Colon cancer is a cancer of the digestive system that starts in the colon (part of the large intestine). It shares many similarities with rectal cancer and the two cancers are commonly referred to as colorectal cancers. In most cases, colorectal cancers develop slowly over many years and are treatable if diagnosed early; regular screening for colon cancer is critical.
Not including skin cancers, colon cancer is the third-most-common cancer in the United States. It is just as common among women as among men. The lifetime risk of contracting colorectal cancer is approximately 1 in 20. Over 90 percent of cases occur after the age of 50.
Over 95 percent of colon and rectal cancers are adenocarcinomas, meaning that they start in the cells lining the inside of the colon or rectum. Most colorectal cancers begin as a polyp – a growth of tissue on the lining of the colon or rectum that grows outward towards the center. Not all polyps are dangerous, but the type known as an adenoma may become cancerous unless removed.
The relationship between diet, exercise, weight, and colorectal cancer is among the most pronounced of any type of cancer. A diet high in red meats, processed meats, and charred meats is known to increase the risk of colorectal cancer. Conversely, a diet low in such meats and high in fruits and vegetables lowers the risk. The benefits of high-fiber diets and vitamins/supplements have so far proven inconclusive.
Obesity, smoking, and alcohol consumption (more than two drinks per day for men and one per day for women) are linked to increased risk of colorectal cancer. Other risk factors include: having had polyps or previous colorectal cancer; a history of bowel disease, such as Crohn's or ulcerative colitis; a family history and genetic factors; and Type 2 diabetes.

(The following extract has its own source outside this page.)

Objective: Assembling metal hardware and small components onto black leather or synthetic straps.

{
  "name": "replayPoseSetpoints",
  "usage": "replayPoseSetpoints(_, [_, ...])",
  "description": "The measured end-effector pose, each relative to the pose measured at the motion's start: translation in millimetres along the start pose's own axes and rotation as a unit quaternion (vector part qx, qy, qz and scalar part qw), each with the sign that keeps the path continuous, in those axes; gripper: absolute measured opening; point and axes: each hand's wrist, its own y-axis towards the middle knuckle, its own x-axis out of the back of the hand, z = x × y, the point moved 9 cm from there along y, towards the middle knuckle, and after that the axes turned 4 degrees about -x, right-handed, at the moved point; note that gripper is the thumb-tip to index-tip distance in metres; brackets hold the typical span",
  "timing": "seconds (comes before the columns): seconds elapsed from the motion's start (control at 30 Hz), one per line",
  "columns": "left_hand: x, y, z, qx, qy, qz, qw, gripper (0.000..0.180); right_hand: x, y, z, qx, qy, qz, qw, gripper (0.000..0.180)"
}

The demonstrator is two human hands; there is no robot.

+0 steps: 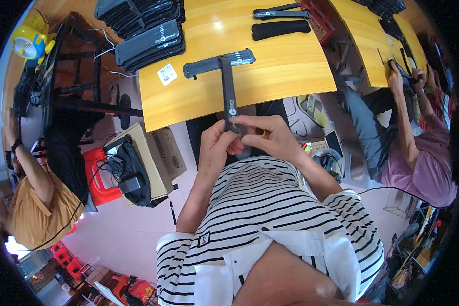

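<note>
Left hand [214, 145] pinches the near end of a dark strap [228, 86]; right hand [270, 136] at same end, grasping a mostly hidden orange piece [264, 133] — strap's far end overlaps a flat band [204, 66] on the worktop [285, 74].

Held strap [228, 84]: one. Flat strap [204, 66]: one visible. Strap stacks [150, 47] at left: two; straps within, not countable. Strap group [281, 29] at far right: one. Front bench [290, 66]: one. Label [167, 75]: one. Fan [28, 43]: one. Co-workers [418, 163]: at least two.
</note>
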Motion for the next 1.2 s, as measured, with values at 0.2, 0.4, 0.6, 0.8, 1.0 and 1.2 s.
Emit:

Colon cancer often does not produce any symptoms until later in the disease, and many symptoms are also caused by non-cancerous factors. Symptoms include changes in bowel habits for more than a few days; feeling the need for a bowel movement even after having had one; rectal bleeding; cramping or abdominal pain; weakness and fatigue; and unexpected weight loss.
The best ways to prevent colorectal cancers are to control weight, diet, alcohol consumption, and to exercise frequently. For those with a family history of these cancers, genetic testing is available.
Screening is equally important. The death rate from colon and rectal cancers has been declining for two decades because of the prevalence of screening and early prevention. The American Cancer Society recommends that people at average risk for colon cancer have a screening test (colonoscopy or other type) beginning at age 50. The five-year survival rate for colon cancer now stands at about 90 percent when the cancer is found and treated early.
The primary treatment for colon cancer is surgery. The surgery can be through a traditional abdominal incision or, increasingly, through laparoscopic surgery, performed by specially-trained surgeons. Laparoscopic surgery uses several smaller incisions that heal faster and limit damage to the patient's immune system. Depending on the stage at which the cancer is detected, radiation and chemotherapy may also be options for colon cancer treatment.